Although they did turn Arcane into literally a one-hit wonder. Arcane Power + Trinket + Presence of Mind + Pyroblast = lolololol
that was a fun few weeks for me
Hmm ok a 5 boomkin team spamming moonfire called "may cause seizures".
One time it was exciting because I got randomly paired for twos with a warrior with full FM and Sulfuras three straight matches.
We won those matches.
Random arenas had some charm despite being completely pointless.
Because it required greater improvisation instead of building your team around imbalance gimmick #7824 and hoping you got a good draw on your opponent.
nah in season 2 BC pretty much every class had a viable 2v2 arena spec/team composition, except for maybe hunters, though I do recall some kick ass hunter/priest drain teams that worked fairly well
Also I was second ranked in my battlegroup season 2 for 2v2, so I do know what I am talking about, I was very hardcore into 2v2 arena back then.
I know warrior/any healer worked well, warlock/any healer usually worked well too.

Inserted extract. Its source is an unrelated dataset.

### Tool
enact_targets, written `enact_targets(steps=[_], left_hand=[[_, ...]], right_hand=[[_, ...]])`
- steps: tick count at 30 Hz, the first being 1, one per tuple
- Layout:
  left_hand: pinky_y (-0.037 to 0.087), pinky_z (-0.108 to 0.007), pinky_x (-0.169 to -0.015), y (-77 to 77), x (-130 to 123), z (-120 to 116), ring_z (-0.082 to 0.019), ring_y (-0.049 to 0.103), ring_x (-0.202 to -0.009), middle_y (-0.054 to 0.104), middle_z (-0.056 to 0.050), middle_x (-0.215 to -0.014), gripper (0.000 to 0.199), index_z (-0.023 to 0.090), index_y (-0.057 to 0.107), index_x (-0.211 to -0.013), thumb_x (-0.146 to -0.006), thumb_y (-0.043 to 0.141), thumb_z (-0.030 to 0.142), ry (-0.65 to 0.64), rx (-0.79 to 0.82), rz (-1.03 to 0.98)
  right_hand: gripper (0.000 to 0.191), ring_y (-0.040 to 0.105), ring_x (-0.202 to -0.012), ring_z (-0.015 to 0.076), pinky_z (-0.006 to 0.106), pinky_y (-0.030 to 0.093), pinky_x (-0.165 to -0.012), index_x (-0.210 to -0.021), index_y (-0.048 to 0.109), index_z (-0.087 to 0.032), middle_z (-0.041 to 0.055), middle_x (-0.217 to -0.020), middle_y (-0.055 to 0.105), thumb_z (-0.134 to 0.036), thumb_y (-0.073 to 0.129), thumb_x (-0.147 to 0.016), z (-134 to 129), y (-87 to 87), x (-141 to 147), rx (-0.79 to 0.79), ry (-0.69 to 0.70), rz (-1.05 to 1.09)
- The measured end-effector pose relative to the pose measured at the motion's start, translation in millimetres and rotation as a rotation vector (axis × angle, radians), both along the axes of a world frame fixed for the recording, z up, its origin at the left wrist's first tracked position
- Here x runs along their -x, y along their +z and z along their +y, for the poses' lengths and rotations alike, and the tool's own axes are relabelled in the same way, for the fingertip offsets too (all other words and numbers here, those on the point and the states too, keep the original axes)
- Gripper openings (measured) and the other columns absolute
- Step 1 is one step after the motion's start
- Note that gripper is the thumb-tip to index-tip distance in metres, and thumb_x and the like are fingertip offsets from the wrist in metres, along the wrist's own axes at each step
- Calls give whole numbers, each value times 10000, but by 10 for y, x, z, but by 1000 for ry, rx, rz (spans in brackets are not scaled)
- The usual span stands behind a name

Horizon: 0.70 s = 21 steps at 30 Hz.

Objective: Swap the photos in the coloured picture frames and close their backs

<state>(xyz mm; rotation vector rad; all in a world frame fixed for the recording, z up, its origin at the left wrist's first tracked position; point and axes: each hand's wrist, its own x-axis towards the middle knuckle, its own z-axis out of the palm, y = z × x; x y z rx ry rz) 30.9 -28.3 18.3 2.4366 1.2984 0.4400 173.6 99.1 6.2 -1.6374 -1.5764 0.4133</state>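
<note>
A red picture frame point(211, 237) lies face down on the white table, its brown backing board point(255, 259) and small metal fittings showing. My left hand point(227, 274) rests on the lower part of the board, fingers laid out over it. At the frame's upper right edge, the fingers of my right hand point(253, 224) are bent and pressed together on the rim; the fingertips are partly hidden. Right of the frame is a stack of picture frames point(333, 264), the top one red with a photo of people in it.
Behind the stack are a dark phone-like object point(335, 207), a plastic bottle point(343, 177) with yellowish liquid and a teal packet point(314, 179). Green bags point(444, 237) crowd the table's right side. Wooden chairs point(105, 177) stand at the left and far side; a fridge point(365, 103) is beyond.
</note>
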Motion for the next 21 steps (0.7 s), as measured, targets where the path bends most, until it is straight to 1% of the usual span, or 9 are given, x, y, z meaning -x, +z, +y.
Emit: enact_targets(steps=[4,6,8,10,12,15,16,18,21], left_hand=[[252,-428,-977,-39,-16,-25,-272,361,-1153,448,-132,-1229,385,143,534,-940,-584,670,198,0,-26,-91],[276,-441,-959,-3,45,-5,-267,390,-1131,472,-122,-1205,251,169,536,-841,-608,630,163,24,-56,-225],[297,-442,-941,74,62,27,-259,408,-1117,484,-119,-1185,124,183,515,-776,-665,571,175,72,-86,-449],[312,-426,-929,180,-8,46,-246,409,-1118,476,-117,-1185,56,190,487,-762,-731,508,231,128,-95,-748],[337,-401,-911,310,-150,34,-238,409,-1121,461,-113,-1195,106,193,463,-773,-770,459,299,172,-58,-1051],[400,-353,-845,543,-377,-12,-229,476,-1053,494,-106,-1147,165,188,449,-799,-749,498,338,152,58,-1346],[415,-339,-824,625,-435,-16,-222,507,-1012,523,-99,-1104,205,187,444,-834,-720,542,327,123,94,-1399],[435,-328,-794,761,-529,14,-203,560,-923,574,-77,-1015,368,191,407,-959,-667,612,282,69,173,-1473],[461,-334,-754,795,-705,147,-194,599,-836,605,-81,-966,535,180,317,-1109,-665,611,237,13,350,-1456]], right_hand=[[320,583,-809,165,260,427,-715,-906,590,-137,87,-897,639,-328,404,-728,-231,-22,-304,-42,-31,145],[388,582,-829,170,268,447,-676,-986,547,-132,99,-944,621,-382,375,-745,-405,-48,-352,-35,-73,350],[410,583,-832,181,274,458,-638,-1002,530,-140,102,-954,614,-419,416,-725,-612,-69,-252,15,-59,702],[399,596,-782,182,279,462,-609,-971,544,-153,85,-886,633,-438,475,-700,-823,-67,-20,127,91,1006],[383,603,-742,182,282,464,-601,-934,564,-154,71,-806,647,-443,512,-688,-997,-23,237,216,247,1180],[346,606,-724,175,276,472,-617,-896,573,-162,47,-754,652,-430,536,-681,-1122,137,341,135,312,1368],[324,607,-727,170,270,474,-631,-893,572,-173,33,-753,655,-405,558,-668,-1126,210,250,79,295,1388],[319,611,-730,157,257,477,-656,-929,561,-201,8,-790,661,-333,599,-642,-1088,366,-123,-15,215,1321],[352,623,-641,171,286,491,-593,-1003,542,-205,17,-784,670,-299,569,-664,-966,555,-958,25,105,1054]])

Then of course you had rogue/mage which worked well, and a lot of the rogue/healer combos worked well also.
So while arena was terrible for most specs, there was always a spec that worked well and arena 2v2 was never too terribly imbalanced.
edit: And most importantly there were never almost never any fucking 45 minute games, except maybe on blades edge with lock/druid mirror matches
edit2: my combo was druid/lock
also i don't believe you for a minute if you say you had the #2 team on your BG but only 1500 now
Resto druid and Sl/Sl warlock by any chance?
Yeah lets not complain about balance now, and at the same time time say how great it was back in TBC, when combo's such as the above existed.
It's only balanced if you're winning.
It's enough to make me think it's time to go back to TF2.
Defiance: Nermals/Jotok
s8 was decently balanced outside of certain maps (FUCK YOU RING OF VALOR)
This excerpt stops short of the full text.